As Chirico and his friends prepare to meet the Balarant in battle to protect the weakened Fyana, a familiar face makes a surprising comeback. John Paul Rochina has returned, only now he's working with the Balarant!
Rochina quickly captures Chirico and gives him an ultimatum: face Ypsilon in a duel to the death and Chirico's friends will go free. It's an offer he literally can't refuse!
But the final battle with Ypsilon raises more questions than it answers. A cave-in traps both men underground and they are forced to cooperate if they hope to escape. They see themselves reflected in each other, and both realize that forces larger than either of them have locked them into a course of mutual destruction.
The time has come for these two warriors to settle things...and a devastating revelation awaits Chirico at the end of the battle... The Review!
Overall Rating: 3.5
(on a scale of 1-5)
We have arrived at the final disc of the Sunsa cycle.

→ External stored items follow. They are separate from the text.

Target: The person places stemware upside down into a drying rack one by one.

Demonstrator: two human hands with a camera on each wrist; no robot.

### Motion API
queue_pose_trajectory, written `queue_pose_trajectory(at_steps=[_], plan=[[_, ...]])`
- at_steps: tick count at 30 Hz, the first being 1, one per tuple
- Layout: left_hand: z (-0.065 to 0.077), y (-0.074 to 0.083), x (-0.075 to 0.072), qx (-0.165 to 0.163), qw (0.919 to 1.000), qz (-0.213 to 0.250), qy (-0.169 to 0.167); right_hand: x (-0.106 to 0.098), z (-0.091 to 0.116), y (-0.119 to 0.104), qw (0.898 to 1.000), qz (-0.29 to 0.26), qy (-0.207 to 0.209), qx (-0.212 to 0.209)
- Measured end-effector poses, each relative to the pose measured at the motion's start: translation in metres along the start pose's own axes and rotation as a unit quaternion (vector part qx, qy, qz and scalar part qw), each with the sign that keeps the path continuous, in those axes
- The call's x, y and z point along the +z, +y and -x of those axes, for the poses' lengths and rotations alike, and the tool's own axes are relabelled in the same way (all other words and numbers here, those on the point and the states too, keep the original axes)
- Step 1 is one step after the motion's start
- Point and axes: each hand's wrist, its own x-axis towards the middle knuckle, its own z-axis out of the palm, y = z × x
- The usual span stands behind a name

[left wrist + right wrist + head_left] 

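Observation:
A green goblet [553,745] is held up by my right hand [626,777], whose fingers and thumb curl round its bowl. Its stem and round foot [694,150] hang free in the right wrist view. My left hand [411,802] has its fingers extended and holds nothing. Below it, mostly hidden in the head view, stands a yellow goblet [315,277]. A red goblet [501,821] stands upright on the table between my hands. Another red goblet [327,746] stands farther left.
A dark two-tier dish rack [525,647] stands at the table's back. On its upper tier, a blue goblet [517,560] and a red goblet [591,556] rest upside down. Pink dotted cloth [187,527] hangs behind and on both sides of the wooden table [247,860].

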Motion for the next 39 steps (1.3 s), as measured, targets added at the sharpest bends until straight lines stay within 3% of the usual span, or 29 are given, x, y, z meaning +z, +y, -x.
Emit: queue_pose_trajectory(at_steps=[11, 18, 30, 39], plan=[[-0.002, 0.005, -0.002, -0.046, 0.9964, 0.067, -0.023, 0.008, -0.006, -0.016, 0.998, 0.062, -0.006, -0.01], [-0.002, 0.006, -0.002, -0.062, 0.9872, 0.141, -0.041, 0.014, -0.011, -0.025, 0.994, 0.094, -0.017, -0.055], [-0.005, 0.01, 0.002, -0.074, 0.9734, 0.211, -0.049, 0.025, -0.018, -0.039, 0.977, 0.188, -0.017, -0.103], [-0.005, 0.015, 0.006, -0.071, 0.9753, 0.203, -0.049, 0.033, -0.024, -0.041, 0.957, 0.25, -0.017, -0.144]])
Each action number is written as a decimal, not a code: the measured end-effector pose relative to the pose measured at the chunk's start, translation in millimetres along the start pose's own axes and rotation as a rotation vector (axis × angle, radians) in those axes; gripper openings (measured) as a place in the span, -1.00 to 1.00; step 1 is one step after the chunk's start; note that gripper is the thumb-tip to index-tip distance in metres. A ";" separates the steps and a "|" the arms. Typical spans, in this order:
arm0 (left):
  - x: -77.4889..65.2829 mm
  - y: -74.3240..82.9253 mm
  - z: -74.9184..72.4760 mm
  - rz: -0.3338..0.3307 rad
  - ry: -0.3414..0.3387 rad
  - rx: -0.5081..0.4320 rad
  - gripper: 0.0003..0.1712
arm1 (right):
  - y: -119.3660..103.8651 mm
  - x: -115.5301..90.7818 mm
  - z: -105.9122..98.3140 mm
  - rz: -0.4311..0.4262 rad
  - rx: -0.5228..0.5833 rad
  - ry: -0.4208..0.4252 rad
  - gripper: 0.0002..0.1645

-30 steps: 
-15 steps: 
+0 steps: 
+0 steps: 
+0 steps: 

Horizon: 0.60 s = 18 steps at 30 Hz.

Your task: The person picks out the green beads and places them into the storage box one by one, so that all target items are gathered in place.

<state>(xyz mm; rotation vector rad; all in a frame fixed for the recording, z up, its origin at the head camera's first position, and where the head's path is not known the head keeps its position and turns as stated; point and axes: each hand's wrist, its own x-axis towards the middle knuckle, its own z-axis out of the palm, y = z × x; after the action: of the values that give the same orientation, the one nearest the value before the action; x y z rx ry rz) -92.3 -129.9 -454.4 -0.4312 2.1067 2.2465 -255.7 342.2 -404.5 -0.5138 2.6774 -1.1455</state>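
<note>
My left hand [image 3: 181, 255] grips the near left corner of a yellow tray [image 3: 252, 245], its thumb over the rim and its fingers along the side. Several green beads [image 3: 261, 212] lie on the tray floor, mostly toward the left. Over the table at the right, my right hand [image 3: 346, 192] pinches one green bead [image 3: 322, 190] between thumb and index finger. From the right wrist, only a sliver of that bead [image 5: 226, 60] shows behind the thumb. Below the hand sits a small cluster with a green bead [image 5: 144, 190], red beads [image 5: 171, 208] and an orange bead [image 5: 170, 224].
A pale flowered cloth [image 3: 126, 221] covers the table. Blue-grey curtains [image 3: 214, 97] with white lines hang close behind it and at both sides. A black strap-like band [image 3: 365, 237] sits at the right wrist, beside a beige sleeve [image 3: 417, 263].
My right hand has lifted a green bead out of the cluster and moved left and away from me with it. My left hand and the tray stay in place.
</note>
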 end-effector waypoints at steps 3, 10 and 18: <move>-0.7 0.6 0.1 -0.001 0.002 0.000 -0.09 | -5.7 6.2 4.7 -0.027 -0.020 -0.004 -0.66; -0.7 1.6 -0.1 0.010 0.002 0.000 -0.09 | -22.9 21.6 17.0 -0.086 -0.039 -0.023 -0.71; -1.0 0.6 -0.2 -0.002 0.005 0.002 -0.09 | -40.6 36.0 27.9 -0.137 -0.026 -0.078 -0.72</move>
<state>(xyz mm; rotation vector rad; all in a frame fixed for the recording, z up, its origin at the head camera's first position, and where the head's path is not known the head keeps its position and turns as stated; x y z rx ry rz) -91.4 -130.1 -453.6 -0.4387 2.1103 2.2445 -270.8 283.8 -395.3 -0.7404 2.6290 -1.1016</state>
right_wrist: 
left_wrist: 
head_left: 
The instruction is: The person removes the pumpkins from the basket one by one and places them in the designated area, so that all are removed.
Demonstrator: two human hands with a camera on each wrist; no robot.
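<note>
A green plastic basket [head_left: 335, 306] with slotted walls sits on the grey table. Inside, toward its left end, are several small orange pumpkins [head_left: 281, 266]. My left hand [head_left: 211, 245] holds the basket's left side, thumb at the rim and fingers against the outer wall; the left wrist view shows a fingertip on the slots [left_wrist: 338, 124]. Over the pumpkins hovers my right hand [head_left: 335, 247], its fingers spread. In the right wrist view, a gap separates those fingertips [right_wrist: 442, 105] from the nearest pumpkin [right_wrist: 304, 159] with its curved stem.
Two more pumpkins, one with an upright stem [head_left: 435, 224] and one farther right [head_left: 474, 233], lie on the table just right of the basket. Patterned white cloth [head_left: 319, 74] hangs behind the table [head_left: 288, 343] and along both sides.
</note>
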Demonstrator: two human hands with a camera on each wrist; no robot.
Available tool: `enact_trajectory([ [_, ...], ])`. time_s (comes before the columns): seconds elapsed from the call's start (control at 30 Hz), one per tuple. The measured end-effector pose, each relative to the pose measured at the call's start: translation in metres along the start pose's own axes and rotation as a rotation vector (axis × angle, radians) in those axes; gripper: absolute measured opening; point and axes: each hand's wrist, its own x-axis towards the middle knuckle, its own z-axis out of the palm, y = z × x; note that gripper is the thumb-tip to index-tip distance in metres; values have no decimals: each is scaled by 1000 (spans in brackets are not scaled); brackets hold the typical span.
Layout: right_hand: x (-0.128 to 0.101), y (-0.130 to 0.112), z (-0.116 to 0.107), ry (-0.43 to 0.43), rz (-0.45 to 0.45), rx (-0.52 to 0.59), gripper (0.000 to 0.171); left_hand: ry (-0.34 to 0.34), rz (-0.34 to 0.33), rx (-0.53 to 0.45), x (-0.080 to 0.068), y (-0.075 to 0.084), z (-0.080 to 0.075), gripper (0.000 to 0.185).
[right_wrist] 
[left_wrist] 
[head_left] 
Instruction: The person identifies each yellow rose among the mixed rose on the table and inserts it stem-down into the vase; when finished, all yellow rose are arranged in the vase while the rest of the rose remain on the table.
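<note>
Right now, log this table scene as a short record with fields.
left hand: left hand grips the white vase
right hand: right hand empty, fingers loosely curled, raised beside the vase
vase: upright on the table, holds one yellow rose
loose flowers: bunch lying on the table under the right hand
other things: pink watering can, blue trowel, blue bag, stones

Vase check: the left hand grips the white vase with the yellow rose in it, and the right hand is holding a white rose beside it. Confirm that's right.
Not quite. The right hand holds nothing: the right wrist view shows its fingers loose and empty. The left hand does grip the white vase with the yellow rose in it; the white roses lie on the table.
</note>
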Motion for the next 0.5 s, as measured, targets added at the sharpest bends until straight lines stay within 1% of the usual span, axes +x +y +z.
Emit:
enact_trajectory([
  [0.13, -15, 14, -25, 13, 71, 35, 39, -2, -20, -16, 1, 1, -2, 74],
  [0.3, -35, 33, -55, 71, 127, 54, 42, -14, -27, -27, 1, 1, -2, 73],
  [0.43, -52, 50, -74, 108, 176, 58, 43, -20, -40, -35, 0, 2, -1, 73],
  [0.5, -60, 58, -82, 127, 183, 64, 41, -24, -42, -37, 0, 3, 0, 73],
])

That means only one more story arc left, and it all takes place on the planet Quent. But is anything resolved or concluded in this story-line. Or have things remained as they have been for the last nine episodes. Well it’s a mixed bag. I’m hoping the concluding story-line doesn’t let me down.
The technical ratings stay the same. The sound and picture scores remain high. The menu’s got great style and works fine. The subs are hard matted onto the screen for this series. So you can’t get rid of them and watch this raw. The keepcase tells you everything except for running time and that it’s in Japanese with subs. The extras include a Gallery of stills and production art dealing with this set of stories. It’s the same images that were in the gallery in disc 9. You also get some introductions to characters, mecha, vehicles, and weapons. These are comprised of text and design sketches. The last element called the "World Guide" gives you an in-depth look into the merchandising world of Votoms. That’s right! You get a behind the scenes look at some of the other items that came about because of the televisions series. This disc focuses on published materials (and future discs will go into other items). This is a neat extra that I wouldn’t mind seeing on other DVD series. As usual you might want to watch the whole disc before you do any reading, as some spoilers to episodes are given away in these extras.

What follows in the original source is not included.